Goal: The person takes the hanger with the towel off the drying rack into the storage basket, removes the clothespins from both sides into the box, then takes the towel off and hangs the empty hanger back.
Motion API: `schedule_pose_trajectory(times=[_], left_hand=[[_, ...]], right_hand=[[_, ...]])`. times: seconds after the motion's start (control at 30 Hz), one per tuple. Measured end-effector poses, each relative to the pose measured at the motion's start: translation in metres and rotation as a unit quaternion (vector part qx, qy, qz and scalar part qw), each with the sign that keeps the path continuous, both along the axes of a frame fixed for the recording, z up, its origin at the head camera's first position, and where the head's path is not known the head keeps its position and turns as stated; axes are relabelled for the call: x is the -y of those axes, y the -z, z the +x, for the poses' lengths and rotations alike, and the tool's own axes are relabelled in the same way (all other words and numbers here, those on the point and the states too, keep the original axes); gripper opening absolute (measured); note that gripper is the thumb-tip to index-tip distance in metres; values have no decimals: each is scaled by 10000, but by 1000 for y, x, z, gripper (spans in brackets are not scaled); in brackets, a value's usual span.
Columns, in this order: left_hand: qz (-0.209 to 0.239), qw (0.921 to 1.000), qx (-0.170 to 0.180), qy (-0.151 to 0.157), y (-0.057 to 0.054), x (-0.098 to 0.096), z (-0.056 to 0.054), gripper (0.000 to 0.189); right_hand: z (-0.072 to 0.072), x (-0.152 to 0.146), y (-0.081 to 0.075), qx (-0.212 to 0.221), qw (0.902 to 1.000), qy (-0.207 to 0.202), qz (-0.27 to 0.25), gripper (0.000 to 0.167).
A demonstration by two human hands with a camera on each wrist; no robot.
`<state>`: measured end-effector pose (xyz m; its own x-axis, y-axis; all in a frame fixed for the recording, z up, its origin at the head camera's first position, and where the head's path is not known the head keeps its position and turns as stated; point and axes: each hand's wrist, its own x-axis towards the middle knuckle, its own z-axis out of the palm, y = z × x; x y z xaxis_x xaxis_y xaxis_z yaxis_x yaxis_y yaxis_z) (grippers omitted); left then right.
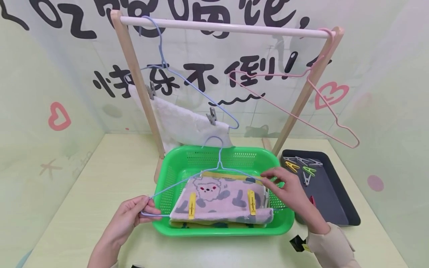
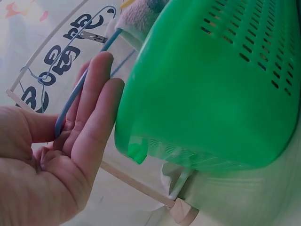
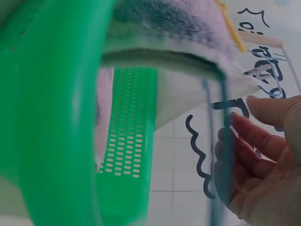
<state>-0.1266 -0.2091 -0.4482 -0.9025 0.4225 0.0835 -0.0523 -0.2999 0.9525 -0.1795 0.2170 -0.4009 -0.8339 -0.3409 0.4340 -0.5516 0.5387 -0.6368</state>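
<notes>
A blue wire hanger (image 1: 220, 158) lies over the green basket (image 1: 221, 232), its hook pointing away. Folded over its lower bar is a pink towel (image 1: 218, 204) with an animal face and grey patches, held by two yellow clothespins (image 1: 192, 206). My left hand (image 1: 132, 212) pinches the hanger's left corner between thumb and fingers, outside the basket's wall. At the hanger's right shoulder is my right hand (image 1: 285, 188), fingertips right at the wire. In the right wrist view that hand (image 3: 263, 150) has its thumb apart from loosely bent fingers. A yellow patterned towel (image 1: 214, 174) lies under the pink one.
Behind the basket stands a wooden rack with a white rail (image 1: 221, 25). From it hang a blue hanger (image 1: 201, 91) with a white towel (image 1: 191, 124) clipped by grey clothespins, and a pink hanger (image 1: 278, 106). A dark tray (image 1: 330, 193) at right holds several clothespins (image 1: 308, 170).
</notes>
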Motion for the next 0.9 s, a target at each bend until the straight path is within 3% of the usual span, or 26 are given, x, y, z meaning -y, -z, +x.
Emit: schedule_pose_trajectory(times=[0.1,0.17,0.23,0.33,0.43,0.53,0.73,0.9], left_hand=[[22,9999,67,-110,-1,0,0,34],[35,9998,66,-178,-2,-1,0,34],[74,9997,65,-214,-3,-1,0,34],[164,9995,55,-252,-3,-2,-1,35],[252,9993,11,-270,-4,-3,-2,35],[310,9991,-15,-295,-4,-4,-3,35],[388,9988,46,-299,-3,-5,-5,35],[377,9988,40,-318,-3,-5,-5,36]], right_hand=[[-2,2,-1,-843,9963,-131,-61,21],[-2,4,-4,-836,9957,-387,-6,22],[-1,6,-7,-501,9960,-714,169,18],[-1,11,-13,407,9922,-1019,584,9],[-2,16,-16,1219,9841,-1012,800,15],[-3,19,-17,1792,9775,-884,676,17],[-3,23,-9,2362,9696,-576,-290,15],[2,25,-3,2133,9709,-264,-1061,14]])
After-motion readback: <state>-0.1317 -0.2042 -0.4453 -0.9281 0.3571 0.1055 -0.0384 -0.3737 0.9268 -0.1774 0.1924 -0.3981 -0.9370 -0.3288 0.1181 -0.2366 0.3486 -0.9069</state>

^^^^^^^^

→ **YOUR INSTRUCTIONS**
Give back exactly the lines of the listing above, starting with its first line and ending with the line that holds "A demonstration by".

→ **FINAL ANSWER**
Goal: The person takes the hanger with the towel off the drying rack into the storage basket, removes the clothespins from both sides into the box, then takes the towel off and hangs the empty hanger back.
Motion API: `schedule_pose_trajectory(times=[_], left_hand=[[_, ...]], right_hand=[[_, ...]])`. times: seconds after the motion's start (control at 30 Hz), one per tuple. Measured end-effector poses, each relative to the pose measured at the motion's start: translation in metres and rotation as a unit quaternion (vector part qx, qy, qz and scalar part qw), each with the sign that keeps the path continuous, both along the axes of a frame fixed for the recording, z up, its origin at the head camera's first position, and where the head's path is not known the head keeps its position and turns as stated; axes are relabelled for the call: x is the -y of those axes, y the -z, z the +x, for the poses' lengths and rotations alike, and the tool's own axes are relabelled in the same way (all other words and numbers here, those on the point and the states too, keep the original axes); gripper opening absolute (measured); note that gripper is the thumb-tip to index-tip distance in metres; values have no decimals: each is scaled by 10000, but by 1000 for y, x, z, gripper (spans in brackets are not scaled); in brackets, a value's usual span.
Columns, in this order: left_hand: qz (-0.209 to 0.239), qw (0.921 to 1.000), qx (-0.170 to 0.180), qy (-0.151 to 0.157), y (-0.057 to 0.054), x (-0.098 to 0.096), z (-0.056 to 0.054), gripper (0.000 to 0.189); right_hand: z (-0.072 to 0.072), x (-0.152 to 0.146), y (-0.081 to 0.075), qx (-0.212 to 0.221), qw (0.902 to 1.000), qy (-0.207 to 0.202), qz (-0.27 to 0.25), gripper (0.000 to 0.167).
A demonstration by two human hands with a camera on each wrist; no robot.

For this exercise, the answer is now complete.